Sunday, January 3, 2016

A God Connection

In the aftermath of great loss, people want to find a tangible way to help and support those who have been affected by a tragedy.  We were no exception to this! We were blessed with so many cards, letters, emails, and flowers on a daily basis in the weeks following Aliyah's birthdate. 

As people continued to love and reach out to us, we heard the same question: "What can we do to help?" We SO appreciated the hearts of those asking us this question; they truly wanted to help, but I often thought to myself,"How am I to respond to a question like this?" All of my answers seemed so shallow and pointless. What we wanted most was for our daughter to be alive and well with us on this earth. But that was not an option. Nothing would replace our Aliyah Joy. 


But yet the question continued to come before us even though we did not have a good answer for it. How COULD others help? 


And then an idea was stirred within us....... What if the individuals who wanted to help could sow into a Kingdom-minded cause that would stand for LIFE in our Aliyah's honor?  It would not bring Aliyah back to us in this life, but it would give her a legacy here on this earth that she never had the chance or privilege of leaving behind. Her small life could still have SIGNIFICANT IMPACT on the lives of others for the Kingdom. THIS was how others could help us! They could HELP to be apart of God's redeeming plan for Aliyah's life!


Rod and I began looking for a ministry to support in Aliyah's honor. There were so many amazing options out there.  Which one would God lead us to? Should we dig a well to provide a poor village with water? Should we give monthly support to children in poverty so that they had the privilege of attending school and receiving basic medical care? Should we support other families in our area who also received a terminal diagnosis for their baby? None of these options seemed quite right.

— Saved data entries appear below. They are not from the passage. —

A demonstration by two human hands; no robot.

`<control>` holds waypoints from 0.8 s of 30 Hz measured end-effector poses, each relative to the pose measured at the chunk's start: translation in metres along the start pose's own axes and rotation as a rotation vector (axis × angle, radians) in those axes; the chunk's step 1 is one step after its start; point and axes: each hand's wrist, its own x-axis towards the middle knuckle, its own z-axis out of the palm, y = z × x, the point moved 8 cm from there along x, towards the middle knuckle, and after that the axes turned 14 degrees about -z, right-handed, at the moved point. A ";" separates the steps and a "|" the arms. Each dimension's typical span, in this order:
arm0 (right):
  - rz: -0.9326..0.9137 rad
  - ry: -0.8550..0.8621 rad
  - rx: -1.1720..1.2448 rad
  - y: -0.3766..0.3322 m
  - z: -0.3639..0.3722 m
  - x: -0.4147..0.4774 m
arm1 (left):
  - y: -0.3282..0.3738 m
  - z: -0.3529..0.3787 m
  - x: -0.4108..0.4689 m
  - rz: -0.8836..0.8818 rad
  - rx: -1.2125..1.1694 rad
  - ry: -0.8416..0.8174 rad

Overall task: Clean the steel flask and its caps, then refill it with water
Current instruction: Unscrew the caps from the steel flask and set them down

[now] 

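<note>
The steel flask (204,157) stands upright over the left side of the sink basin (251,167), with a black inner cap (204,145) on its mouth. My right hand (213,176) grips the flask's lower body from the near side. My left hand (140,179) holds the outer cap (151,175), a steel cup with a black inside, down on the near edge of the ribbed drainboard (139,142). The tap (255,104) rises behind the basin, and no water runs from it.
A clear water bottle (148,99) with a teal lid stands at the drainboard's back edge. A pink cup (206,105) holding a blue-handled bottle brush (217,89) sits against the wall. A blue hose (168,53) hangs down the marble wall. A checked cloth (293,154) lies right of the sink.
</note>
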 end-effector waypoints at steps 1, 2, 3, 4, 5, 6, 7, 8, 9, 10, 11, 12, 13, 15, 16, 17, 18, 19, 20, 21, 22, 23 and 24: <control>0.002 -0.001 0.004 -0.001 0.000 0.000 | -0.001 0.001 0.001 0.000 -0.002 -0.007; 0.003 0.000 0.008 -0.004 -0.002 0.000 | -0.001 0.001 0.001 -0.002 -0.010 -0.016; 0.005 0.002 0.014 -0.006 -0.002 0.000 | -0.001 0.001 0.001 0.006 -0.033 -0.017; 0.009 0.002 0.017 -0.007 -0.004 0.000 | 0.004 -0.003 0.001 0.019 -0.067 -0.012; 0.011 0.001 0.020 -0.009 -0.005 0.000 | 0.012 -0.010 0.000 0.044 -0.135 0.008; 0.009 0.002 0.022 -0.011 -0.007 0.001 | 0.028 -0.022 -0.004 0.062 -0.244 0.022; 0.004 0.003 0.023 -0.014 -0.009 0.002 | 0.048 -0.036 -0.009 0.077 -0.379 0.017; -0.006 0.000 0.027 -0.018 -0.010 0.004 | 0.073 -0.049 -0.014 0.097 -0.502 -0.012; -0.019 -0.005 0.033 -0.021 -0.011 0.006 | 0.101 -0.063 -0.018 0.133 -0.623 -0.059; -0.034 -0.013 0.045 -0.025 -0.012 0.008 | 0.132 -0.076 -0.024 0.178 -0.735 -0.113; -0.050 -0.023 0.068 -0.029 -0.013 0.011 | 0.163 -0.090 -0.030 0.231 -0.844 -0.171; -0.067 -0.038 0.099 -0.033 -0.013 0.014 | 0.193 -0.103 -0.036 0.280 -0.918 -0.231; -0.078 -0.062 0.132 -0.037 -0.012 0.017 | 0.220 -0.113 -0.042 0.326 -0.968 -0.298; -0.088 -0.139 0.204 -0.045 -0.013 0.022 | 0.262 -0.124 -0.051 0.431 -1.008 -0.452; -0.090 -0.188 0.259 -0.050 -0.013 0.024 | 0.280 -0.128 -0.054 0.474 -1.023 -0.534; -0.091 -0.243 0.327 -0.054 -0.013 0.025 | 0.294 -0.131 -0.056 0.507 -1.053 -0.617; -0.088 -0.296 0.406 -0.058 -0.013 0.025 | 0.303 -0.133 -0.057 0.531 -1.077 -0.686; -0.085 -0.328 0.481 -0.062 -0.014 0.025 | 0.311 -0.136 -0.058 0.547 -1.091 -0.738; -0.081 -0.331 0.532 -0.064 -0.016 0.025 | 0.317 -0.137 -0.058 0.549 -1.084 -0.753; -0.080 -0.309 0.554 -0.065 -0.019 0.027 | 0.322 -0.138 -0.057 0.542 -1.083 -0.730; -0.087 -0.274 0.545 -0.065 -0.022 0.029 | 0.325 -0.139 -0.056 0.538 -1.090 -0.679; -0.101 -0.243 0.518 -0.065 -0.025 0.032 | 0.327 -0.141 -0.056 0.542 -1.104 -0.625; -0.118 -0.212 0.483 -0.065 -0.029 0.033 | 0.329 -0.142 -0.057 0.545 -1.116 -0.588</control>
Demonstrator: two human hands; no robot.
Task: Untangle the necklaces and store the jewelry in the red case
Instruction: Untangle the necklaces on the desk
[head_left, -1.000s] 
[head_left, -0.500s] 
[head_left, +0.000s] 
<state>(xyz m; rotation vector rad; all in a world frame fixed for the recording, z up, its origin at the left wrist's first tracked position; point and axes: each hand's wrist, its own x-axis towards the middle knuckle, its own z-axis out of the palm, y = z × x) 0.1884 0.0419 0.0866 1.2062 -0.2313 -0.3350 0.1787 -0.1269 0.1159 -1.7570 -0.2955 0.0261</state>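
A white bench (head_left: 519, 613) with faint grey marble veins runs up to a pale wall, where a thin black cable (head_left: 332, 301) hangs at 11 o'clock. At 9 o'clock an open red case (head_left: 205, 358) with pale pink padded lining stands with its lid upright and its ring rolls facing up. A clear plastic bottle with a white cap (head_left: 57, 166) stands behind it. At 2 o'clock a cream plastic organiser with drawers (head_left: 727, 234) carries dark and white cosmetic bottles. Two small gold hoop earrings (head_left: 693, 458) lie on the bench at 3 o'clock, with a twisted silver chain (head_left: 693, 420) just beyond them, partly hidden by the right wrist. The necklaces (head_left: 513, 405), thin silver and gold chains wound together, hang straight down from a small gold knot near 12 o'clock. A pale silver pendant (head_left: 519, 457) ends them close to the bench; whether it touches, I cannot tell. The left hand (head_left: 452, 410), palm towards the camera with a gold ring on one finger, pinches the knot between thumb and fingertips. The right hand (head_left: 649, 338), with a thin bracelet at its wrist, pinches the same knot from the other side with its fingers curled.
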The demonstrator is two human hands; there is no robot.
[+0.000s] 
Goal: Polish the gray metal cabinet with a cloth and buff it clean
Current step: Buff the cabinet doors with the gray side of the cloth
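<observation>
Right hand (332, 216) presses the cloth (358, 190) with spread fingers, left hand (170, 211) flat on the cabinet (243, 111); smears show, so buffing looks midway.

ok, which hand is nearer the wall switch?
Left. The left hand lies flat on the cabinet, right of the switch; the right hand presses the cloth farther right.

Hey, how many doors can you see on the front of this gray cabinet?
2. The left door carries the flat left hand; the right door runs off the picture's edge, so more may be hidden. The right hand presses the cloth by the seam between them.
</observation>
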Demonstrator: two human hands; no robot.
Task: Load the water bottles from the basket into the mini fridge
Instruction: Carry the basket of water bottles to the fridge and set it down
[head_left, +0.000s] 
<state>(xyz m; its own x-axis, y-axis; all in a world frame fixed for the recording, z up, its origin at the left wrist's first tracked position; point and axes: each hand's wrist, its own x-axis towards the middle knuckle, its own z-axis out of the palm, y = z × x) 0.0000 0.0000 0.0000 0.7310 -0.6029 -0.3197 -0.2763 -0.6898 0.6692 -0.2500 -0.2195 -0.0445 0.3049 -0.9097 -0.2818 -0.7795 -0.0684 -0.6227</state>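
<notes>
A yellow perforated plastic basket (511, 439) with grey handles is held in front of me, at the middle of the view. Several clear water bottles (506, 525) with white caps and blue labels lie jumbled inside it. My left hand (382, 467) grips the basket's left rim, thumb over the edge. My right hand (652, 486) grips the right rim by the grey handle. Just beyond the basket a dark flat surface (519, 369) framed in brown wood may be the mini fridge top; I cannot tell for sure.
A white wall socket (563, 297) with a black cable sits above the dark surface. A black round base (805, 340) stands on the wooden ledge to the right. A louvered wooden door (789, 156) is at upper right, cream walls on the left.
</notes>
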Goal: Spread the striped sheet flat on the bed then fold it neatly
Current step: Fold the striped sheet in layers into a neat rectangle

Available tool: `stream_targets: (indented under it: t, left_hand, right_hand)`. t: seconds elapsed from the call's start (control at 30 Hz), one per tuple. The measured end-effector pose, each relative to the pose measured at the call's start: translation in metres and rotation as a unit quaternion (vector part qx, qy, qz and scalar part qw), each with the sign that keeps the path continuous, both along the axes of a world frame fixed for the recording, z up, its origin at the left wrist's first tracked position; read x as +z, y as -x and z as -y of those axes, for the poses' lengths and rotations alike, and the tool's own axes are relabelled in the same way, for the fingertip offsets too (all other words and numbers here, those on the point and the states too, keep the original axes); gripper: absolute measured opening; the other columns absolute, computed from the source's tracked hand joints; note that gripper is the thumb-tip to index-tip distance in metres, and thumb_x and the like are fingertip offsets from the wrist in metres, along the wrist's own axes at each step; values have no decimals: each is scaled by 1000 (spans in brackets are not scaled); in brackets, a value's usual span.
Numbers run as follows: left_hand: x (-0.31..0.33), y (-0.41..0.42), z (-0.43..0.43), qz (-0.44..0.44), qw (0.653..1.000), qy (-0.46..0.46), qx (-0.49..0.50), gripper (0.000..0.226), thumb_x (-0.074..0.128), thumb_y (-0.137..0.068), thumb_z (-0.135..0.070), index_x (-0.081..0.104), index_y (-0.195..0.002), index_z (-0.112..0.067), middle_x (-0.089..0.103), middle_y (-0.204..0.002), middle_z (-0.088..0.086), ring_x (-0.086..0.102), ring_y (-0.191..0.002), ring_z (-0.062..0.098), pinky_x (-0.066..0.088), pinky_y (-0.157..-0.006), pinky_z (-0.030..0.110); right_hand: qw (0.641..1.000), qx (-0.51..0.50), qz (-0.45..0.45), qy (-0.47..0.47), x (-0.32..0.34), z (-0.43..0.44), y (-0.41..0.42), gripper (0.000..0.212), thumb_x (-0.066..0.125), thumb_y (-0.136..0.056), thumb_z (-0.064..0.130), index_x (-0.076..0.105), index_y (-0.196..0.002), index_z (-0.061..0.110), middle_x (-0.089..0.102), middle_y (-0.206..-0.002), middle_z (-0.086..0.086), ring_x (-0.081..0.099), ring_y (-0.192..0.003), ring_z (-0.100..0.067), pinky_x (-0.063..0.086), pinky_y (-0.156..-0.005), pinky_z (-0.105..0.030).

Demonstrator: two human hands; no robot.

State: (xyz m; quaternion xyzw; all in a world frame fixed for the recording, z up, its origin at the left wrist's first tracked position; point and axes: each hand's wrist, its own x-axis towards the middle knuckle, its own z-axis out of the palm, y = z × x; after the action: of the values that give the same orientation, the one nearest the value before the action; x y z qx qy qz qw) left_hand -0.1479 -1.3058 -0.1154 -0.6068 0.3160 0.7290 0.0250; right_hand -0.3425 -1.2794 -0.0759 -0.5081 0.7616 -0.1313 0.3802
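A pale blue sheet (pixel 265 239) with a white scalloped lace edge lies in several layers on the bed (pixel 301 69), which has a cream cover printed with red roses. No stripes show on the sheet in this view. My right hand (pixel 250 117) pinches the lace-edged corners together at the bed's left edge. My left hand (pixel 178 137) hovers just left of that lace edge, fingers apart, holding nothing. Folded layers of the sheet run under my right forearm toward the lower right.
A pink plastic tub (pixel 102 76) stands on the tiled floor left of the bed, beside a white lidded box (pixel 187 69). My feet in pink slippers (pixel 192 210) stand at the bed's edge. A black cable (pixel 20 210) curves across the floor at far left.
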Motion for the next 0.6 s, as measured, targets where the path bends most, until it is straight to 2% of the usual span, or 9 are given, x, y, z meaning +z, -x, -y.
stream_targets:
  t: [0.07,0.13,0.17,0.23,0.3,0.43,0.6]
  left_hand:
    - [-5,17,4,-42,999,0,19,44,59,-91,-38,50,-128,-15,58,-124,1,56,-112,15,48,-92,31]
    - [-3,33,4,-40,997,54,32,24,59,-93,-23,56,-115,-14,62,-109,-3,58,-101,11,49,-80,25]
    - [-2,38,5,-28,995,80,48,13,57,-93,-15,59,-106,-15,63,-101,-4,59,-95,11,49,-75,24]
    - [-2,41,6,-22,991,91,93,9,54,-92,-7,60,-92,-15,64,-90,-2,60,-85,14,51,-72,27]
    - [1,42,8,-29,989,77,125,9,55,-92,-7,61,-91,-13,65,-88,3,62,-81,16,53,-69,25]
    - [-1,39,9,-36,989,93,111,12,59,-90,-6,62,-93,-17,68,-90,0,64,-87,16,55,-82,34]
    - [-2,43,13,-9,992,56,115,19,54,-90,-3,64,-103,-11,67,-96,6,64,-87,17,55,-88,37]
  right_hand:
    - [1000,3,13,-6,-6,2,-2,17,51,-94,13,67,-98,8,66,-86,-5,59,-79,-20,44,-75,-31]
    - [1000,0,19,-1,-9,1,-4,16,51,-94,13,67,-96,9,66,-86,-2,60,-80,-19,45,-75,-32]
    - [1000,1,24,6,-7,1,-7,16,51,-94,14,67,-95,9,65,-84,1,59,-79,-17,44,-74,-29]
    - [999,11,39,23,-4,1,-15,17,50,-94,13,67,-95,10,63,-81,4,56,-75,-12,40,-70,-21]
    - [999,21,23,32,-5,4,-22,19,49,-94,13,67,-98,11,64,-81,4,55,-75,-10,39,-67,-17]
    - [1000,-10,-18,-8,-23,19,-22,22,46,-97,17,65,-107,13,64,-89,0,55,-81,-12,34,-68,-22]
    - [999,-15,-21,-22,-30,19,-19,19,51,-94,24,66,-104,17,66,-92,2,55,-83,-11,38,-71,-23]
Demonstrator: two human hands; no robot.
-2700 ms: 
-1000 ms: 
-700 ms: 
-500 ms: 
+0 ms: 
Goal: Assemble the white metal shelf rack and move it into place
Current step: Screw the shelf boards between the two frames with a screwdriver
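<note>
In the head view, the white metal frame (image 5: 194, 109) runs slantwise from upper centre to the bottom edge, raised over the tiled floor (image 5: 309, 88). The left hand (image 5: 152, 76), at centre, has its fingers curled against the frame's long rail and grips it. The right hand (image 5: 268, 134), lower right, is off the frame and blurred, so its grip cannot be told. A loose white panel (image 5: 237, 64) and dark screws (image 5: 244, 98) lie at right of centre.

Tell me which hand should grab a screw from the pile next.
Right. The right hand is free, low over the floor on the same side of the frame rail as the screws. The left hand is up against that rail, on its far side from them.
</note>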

I still remember where I was standing when Rod and I first talked about the option. It felt PERFECT; a completely DIVINE connection. We knew we could not have come up with something like this on our own! It had to be God connection! Only He could orchestrate a plan of REDEMPTION like this! As we took time to pray about it, we felt a peace and confirmation in our hearts that this was part of the plan that He had for us! 


My uncle and aunt, Steve and Darla Kruse, were supporting a Christian pregnancy center in Kampala, Uganda through their ministry in Ohio, KAMInternational. We loved the heart of this pregnancy center that they were supporting which is named "The Comforter's Center." 


The Comforter's Center, which was started by a woman who survived her own mother's attempt to abort her, upholds the sanctity of human life in the Kampala community by supporting women, men, and their families who are facing an unplanned pregnancy. The center offers spiritual, physical and emotional support through education, biblical counseling, pregnancy kits, baby supplies, and the sharing of the gospel. We were so excited to help The Comforter's Center stand for the LIFE of the unborn in Aliyah's honor. What an awesome tribute to our daughter!


We began spreading the word and collected a little over $1,000.00 in Aliyah's honor from family and friends. We gave the money to Steve and Darla who were planning to visit The Comforter's Center in January of 2011 during a missions trip. And then God entered into the situation once again showing His faithfulness in a very beautiful and surprising way!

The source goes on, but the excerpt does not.